→ **What to do**: Of all the lines below, return only those starting with the line holding "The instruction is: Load" and going on through the line holding "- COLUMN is", exactly as written.

→ **Source material**:
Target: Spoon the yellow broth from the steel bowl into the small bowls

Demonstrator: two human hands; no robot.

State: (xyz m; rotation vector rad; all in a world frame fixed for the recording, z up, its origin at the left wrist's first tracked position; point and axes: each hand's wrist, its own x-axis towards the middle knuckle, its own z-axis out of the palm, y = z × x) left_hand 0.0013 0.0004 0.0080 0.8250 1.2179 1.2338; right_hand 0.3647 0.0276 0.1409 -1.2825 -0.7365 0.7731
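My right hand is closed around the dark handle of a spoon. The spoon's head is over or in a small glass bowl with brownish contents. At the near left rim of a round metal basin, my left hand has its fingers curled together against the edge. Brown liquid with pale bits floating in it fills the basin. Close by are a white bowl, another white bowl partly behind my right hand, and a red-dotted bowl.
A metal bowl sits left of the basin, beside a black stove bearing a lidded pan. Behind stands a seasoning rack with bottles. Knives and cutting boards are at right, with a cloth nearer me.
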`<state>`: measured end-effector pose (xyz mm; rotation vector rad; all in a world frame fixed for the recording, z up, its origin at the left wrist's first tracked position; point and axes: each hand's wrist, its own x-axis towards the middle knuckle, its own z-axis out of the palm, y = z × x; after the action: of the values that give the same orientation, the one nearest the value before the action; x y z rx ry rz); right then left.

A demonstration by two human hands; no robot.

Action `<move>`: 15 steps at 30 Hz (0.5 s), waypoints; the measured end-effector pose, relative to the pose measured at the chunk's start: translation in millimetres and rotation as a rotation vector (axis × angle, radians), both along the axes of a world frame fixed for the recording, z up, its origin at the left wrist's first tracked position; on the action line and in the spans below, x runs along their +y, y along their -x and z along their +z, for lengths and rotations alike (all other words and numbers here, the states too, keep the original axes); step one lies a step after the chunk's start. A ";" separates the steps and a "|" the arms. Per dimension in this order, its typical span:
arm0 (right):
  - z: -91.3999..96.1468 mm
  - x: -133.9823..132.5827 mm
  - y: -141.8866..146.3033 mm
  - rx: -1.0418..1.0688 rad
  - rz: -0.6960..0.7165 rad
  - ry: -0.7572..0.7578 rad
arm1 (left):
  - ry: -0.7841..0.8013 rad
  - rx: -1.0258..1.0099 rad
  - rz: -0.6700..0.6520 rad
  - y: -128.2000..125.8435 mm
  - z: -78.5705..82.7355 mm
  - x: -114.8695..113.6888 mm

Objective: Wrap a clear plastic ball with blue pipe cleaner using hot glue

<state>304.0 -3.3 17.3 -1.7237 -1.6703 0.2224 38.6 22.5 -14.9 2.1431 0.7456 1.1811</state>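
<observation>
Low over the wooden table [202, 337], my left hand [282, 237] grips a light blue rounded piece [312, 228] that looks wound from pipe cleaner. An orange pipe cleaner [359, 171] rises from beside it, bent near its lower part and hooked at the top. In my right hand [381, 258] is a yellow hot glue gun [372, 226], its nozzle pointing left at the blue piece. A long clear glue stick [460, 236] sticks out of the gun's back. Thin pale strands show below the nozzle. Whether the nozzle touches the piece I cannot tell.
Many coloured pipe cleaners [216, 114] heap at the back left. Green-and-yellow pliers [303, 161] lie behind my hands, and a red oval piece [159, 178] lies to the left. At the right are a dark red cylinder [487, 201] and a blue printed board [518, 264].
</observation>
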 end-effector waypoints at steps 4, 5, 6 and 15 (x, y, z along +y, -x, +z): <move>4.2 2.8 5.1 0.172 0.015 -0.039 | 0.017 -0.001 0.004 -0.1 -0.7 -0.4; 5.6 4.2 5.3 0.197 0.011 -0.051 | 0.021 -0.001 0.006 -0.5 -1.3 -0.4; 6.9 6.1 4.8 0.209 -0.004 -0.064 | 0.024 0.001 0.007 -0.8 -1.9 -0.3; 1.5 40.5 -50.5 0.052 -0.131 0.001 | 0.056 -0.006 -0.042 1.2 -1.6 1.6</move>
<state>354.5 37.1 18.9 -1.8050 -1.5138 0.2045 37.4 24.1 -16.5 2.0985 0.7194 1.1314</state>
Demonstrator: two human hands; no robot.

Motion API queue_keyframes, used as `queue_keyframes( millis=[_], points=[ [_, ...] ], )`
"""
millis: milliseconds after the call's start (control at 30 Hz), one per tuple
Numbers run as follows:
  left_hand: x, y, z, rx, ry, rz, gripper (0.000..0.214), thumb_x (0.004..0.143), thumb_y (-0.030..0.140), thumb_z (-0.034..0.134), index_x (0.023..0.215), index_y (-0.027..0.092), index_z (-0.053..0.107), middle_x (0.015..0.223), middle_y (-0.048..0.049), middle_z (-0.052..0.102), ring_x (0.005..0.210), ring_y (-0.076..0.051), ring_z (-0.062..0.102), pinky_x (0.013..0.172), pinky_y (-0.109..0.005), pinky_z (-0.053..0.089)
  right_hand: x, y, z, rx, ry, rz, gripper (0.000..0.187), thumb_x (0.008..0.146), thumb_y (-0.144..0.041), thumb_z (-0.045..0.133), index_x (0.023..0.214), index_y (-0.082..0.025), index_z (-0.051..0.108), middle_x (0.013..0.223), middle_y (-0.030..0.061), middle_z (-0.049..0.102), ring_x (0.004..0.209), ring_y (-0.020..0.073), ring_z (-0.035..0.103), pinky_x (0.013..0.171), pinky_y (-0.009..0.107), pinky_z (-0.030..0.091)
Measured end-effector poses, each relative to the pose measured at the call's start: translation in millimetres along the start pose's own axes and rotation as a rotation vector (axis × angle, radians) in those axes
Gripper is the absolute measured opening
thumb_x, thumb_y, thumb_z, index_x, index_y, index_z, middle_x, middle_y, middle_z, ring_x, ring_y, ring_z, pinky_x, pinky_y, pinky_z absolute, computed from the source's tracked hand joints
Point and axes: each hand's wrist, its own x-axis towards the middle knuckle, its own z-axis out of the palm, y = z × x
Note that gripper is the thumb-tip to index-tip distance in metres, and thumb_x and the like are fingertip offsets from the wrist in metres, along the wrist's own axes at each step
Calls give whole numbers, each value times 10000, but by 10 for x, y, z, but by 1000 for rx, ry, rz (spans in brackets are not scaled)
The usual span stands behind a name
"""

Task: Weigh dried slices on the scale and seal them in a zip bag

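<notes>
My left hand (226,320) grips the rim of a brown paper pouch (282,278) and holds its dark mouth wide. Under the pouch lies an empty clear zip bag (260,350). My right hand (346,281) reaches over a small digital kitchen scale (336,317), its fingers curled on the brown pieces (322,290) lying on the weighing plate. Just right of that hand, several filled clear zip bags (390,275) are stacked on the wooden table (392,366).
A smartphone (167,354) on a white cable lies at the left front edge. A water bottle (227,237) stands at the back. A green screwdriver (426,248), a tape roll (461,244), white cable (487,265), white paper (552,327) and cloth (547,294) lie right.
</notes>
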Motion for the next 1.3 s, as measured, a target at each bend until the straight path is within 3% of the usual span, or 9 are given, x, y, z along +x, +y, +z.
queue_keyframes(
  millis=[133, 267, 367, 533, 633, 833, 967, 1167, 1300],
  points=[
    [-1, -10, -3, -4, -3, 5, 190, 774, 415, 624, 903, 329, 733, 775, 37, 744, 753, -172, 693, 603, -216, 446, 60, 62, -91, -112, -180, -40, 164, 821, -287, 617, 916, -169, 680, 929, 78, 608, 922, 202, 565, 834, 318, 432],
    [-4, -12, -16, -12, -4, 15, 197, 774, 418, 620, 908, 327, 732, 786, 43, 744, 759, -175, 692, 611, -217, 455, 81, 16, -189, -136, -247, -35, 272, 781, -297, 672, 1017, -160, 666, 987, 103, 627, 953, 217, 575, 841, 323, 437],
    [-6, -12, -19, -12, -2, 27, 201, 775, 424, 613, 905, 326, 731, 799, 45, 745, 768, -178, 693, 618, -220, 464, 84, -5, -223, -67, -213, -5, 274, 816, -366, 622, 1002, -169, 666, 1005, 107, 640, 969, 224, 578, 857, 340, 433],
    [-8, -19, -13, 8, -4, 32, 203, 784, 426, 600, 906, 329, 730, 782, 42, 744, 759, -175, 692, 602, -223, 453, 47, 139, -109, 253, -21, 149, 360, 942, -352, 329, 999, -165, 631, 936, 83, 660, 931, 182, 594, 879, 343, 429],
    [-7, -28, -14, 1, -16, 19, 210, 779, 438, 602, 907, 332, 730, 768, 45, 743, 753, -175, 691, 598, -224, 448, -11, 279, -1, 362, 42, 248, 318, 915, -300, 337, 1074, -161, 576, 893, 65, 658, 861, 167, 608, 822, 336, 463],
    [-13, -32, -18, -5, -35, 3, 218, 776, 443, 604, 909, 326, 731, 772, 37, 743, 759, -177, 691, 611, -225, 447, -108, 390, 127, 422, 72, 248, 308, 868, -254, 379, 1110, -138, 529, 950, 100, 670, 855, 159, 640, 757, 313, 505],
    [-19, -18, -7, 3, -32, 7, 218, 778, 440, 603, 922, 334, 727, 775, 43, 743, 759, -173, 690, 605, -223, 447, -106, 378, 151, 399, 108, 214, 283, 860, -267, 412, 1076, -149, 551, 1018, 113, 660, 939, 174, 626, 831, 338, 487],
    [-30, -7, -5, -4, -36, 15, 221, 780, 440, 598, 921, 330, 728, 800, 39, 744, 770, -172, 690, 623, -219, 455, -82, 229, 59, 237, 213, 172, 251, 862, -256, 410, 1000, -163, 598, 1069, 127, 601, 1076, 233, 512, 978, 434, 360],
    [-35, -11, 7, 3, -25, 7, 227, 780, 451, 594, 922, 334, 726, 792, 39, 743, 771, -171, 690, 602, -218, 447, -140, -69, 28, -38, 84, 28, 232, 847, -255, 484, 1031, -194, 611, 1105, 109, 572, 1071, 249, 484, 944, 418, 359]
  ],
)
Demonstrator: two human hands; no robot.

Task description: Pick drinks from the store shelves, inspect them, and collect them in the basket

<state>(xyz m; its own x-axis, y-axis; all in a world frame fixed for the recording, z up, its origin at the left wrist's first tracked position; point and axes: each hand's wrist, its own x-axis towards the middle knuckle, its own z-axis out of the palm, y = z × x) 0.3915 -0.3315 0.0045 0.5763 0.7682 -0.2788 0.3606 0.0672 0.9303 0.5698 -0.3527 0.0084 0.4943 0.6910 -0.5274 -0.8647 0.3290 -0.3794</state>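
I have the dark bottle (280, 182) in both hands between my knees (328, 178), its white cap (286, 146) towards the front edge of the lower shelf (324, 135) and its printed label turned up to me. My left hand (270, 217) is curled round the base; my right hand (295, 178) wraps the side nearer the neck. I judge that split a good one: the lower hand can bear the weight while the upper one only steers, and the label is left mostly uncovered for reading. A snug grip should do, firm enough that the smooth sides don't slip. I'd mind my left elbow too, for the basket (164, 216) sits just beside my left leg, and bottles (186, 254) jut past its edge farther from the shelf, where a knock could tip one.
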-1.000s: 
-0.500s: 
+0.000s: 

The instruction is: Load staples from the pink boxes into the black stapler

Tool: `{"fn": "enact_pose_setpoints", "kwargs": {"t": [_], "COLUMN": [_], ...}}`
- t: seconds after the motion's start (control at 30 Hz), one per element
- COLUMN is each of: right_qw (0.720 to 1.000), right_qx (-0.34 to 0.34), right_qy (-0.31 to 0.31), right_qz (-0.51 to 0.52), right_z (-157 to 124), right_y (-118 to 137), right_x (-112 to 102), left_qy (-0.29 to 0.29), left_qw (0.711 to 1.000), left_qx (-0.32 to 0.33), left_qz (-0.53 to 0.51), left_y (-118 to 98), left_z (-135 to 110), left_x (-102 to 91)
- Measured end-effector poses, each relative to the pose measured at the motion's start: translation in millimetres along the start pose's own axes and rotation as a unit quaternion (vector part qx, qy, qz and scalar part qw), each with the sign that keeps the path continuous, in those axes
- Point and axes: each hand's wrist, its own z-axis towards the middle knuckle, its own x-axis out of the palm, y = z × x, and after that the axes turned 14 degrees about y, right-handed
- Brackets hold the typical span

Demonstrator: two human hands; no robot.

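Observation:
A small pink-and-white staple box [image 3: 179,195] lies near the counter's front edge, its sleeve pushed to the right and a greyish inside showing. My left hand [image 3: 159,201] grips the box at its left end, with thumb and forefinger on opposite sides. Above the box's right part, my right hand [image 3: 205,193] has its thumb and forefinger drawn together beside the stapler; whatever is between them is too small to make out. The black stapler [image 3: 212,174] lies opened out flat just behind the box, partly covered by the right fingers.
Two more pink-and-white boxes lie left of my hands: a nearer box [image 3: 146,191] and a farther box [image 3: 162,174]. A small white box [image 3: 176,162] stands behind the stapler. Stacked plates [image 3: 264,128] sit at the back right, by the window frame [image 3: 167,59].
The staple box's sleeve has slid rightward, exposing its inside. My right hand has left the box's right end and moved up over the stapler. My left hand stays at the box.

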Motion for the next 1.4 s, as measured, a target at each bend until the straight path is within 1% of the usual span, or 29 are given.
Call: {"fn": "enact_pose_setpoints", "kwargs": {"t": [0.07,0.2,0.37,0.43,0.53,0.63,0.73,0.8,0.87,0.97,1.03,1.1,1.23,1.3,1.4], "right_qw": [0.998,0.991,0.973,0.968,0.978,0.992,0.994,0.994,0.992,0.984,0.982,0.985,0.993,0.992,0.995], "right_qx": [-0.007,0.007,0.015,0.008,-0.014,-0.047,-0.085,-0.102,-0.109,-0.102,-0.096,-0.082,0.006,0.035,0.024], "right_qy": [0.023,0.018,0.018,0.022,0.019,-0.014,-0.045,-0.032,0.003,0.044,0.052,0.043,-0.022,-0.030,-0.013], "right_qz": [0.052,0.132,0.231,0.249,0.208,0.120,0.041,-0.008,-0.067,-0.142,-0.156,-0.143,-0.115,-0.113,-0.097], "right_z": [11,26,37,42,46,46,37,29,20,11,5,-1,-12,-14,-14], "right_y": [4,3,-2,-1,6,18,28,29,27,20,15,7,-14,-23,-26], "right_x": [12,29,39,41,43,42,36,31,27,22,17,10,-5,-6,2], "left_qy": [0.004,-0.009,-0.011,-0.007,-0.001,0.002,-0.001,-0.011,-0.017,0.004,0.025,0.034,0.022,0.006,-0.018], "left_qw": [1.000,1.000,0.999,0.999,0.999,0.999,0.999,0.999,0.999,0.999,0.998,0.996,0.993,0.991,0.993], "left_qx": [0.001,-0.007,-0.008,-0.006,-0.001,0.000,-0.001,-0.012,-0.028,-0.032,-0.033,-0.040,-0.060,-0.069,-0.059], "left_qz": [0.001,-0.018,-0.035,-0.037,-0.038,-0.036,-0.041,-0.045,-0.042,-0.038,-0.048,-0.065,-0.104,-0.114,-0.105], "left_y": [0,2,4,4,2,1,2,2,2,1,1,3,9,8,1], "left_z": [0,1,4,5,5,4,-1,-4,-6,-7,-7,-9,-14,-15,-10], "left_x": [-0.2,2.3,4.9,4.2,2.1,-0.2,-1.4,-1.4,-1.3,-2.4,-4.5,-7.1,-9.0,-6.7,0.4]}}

→ **Solution to the problem**:
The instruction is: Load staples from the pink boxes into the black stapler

Tool: `{"fn": "enact_pose_setpoints", "kwargs": {"t": [_], "COLUMN": [_], ...}}`
- t: seconds after the motion's start (control at 30 Hz), one per element
- COLUMN is each of: right_qw (0.720 to 1.000), right_qx (-0.34 to 0.34), right_qy (-0.31 to 0.31), right_qz (-0.51 to 0.52), right_z (-157 to 124), right_y (-118 to 137), right_x (-112 to 102), left_qy (-0.29 to 0.29), left_qw (0.711 to 1.000), left_qx (-0.32 to 0.33), left_qz (-0.53 to 0.51), left_y (-118 to 98), left_z (-135 to 110), left_x (-102 to 91)

The output has been completed.